- **What to do**
Once you reach the line containing "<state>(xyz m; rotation" in the entries below, write out that line and each one after it down to the line containing "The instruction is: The", exactly and with nothing added.

- **Excerpted records**

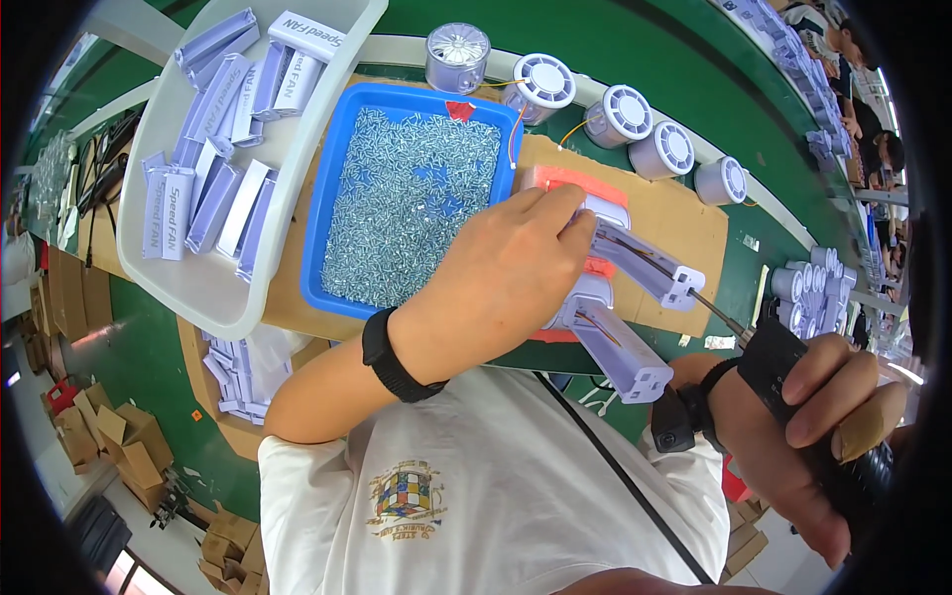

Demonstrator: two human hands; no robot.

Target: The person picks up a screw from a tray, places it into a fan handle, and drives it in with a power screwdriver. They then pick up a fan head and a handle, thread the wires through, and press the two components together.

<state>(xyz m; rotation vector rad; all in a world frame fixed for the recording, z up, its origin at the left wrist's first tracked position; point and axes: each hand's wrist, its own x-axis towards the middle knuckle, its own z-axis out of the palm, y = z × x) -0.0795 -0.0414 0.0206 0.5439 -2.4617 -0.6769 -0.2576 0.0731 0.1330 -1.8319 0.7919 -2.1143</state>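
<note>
My left hand (516, 263) is closed over the round end of a lavender fan housing (640, 266), pressing it against a red padded fixture (585, 181). The housing's long open arm shows thin wires inside and points right. In my right hand (833, 397) is a black electric screwdriver (773, 362); its bit meets the end of that arm. A second lavender housing (615, 352) lies just nearer to me, also with wires in its channel. To the left, a blue tray (315, 238) holds a mass of small silver screws (397, 208).
A white bin (253, 297) of lavender covers (208, 208) stands at the left. Several round fan motors (620, 116) with wires line the bench's far edge. Cardboard (684, 228) covers part of the green bench. More round parts (813, 283) sit far right; cartons (129, 441) are on the floor.
</note>
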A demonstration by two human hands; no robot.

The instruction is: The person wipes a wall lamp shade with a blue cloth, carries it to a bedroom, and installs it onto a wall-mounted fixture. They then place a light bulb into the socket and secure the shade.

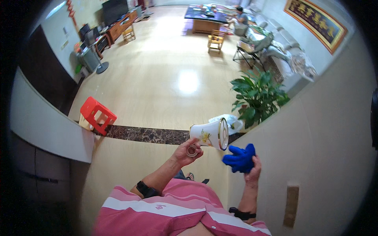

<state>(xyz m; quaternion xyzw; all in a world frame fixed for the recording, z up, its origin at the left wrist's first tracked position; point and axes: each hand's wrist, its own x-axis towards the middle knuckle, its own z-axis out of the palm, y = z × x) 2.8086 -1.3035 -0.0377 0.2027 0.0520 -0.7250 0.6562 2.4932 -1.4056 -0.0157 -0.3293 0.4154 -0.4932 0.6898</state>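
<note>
My left hand (186, 154) is closed at the narrow end of a white lampshade-like piece (202, 136) with gold rims and a yellow flower pattern. The piece lies on its side in the air, its wide end facing right. A small round clear ring (191, 151) shows at the same hand's fingers. To the right, my right hand (254, 170) grips a bunched blue cloth (240, 158), a little apart from the white piece. Part of the right fingers is hidden by the cloth.
Just beyond the white piece is a white plastic bag (235, 125) beside a leafy potted plant (258, 96). A red plastic stool (98, 114) stands left by a dark marble floor strip (145, 134). A wall (315, 145) runs along my right. Far off, a person (240, 17) sits near a table (204, 15).
</note>
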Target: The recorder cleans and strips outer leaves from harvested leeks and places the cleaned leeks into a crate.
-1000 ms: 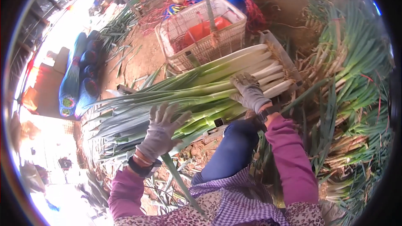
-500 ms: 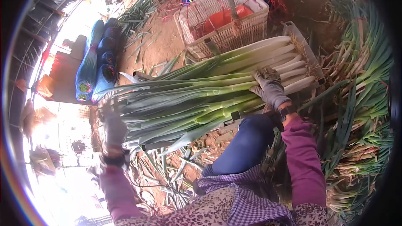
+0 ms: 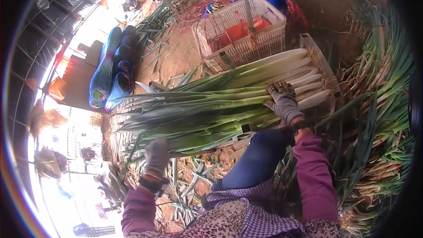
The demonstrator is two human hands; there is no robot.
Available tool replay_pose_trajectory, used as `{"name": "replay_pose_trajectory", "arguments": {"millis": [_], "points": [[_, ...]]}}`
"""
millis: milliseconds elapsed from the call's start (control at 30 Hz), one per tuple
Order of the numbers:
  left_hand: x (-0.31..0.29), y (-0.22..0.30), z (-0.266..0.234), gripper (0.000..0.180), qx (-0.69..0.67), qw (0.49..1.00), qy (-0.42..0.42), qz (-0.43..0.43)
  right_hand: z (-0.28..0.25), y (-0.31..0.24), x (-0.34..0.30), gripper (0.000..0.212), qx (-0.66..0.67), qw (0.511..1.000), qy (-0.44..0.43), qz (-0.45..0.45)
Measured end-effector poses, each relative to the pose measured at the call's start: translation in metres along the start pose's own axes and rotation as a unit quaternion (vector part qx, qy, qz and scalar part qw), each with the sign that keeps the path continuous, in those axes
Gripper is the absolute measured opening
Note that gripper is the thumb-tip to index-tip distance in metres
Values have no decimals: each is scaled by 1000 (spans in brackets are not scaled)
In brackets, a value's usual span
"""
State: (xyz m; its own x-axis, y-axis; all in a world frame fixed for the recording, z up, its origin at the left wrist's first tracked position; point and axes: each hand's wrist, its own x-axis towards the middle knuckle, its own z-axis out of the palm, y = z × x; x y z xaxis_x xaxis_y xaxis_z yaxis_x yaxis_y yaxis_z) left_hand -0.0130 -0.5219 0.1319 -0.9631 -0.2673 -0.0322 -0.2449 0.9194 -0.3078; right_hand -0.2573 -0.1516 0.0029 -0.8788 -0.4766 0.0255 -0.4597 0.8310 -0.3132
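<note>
A broad pile of leeks (image 3: 198,105) lies across a metal rack (image 3: 313,44), white root ends to the right and dark leaves to the left. My right hand (image 3: 283,100), in a grey glove dirty at the fingers, rests on top of the pale stalks near the roots, thumb spread away from the other fingers. Down by the near edge of the leaf ends is my left hand (image 3: 157,154), also gloved. Motion blurs its fingers, so whether it holds any leaf is unclear.
Behind the rack stands a white plastic basket (image 3: 240,33) with something red inside. Blue-wrapped bundles (image 3: 105,68) lie at the far left. More leeks (image 3: 383,79) are heaped along the right. Leaf scraps (image 3: 189,180) litter the ground beside my knee (image 3: 260,154).
My left hand has moved right and nearer to me, from the leaf tips to the near edge of the pile. My right hand stays on the stalks. The view has shifted slightly.
</note>
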Motion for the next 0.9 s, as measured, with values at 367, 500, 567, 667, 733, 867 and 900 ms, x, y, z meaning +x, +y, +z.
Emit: {"name": "replay_pose_trajectory", "arguments": {"millis": [367, 500, 567, 667, 733, 867, 900], "points": [[-52, -105, 137, 24, 4, 990, -116, 73, 35, 8, 2, 60, 117, 980, 158, -33], [-14, -39, 152, 17, -154, 933, -247, 210, 30, 6, 0, 54, 107, 977, 182, -11], [3, -14, 151, 15, -203, 883, -330, 266, 12, 1, -3, 52, 160, 976, 149, 3], [18, 126, 21, 10, -290, 872, -342, 195, -5, 32, -33, 42, 315, 941, 104, 61], [35, 202, -69, 13, -463, 819, -284, 185, -7, 47, -86, 29, 406, 808, 411, 117], [24, 355, -131, 10, -533, 731, -198, 377, -44, 96, -259, 25, 419, 713, 376, 418], [7, 398, -124, 8, -531, 680, -217, 457, 18, 145, -332, 22, 187, 754, 324, 540]]}}
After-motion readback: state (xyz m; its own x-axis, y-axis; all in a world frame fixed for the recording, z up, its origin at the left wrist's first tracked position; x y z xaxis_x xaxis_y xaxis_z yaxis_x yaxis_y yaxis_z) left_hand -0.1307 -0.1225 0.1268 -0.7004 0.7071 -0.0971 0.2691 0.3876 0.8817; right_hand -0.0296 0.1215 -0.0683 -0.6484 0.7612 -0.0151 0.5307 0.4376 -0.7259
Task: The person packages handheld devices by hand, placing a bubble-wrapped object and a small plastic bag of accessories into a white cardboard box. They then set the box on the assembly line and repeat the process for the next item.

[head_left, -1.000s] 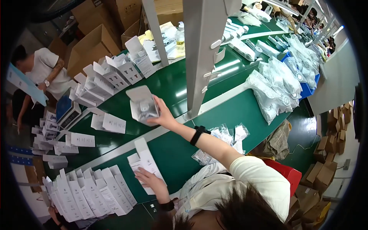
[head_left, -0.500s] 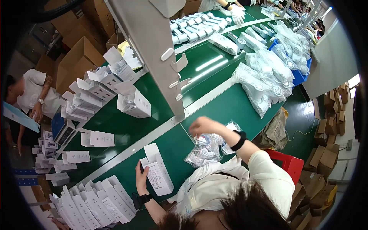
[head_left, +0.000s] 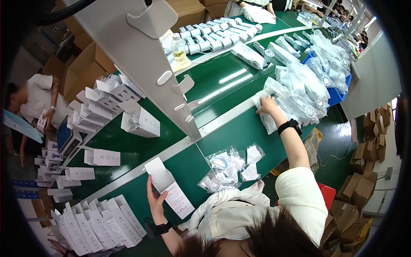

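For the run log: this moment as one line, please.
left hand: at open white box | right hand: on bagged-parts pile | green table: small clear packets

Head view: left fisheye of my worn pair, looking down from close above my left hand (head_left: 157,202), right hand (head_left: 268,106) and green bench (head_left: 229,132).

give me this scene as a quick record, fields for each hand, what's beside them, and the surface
left hand: at the side of an open white box; firmness of grip unclear
right hand: touching the near edge of the clear-bagged parts; grip unclear
between the hands: small clear packets, loosely heaped
left of left hand: row of white boxes
beyond right hand: blue bin, bags in it
surface: green tabletop
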`<state>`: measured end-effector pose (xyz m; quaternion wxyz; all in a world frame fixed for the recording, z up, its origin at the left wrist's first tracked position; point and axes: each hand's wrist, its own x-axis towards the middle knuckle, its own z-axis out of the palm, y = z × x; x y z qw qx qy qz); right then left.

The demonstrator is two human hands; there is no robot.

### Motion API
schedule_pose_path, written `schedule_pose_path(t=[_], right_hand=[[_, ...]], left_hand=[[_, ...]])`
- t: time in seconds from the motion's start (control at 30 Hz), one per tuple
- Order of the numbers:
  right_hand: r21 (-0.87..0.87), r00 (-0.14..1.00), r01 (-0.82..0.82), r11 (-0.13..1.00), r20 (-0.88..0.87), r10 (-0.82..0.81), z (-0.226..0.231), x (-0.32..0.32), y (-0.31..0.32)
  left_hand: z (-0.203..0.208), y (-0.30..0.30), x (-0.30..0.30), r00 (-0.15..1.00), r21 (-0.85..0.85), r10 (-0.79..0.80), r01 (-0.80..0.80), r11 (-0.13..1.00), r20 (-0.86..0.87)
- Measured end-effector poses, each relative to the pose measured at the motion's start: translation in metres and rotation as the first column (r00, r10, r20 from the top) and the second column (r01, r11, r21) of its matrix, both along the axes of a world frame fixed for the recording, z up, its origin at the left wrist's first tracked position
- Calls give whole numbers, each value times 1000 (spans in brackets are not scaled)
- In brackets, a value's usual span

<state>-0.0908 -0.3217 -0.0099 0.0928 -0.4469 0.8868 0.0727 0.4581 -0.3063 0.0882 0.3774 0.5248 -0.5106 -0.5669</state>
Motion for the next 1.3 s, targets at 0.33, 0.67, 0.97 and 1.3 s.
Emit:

- **Solution for this problem**
<state>(xyz m; rotation vector rad; all in a world frame fixed for the recording, z up, its origin at the left wrist's first tracked position; point and axes: each hand's wrist, its own x-axis towards the middle knuckle, its own z-axis out of the palm, y = z × x) -0.0795 -0.0414 0.0206 0.5439 -2.4617 -0.6769 -0.2576 0.0731 0.1330 -1.8319 0.7919 -2.1143</state>
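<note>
My left hand (516, 263) is closed over the round end of a lavender fan housing (640, 266), pressing it against a red padded fixture (585, 181). The housing's long open arm shows thin wires inside and points right. In my right hand (833, 397) is a black electric screwdriver (773, 362); its bit meets the end of that arm. A second lavender housing (615, 352) lies just nearer to me, also with wires in its channel. To the left, a blue tray (315, 238) holds a mass of small silver screws (397, 208).
A white bin (253, 297) of lavender covers (208, 208) stands at the left. Several round fan motors (620, 116) with wires line the bench's far edge. Cardboard (684, 228) covers part of the green bench. More round parts (813, 283) sit far right; cartons (129, 441) are on the floor.
</note>
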A demonstration by two human hands; no robot.

The instruction is: The person wipes a wall lamp shade with a blue cloth, carries it to a bedroom, and installs it onto a wall-mounted fixture. They then place a light bulb into the socket and secure the shade.

The requested output is complete.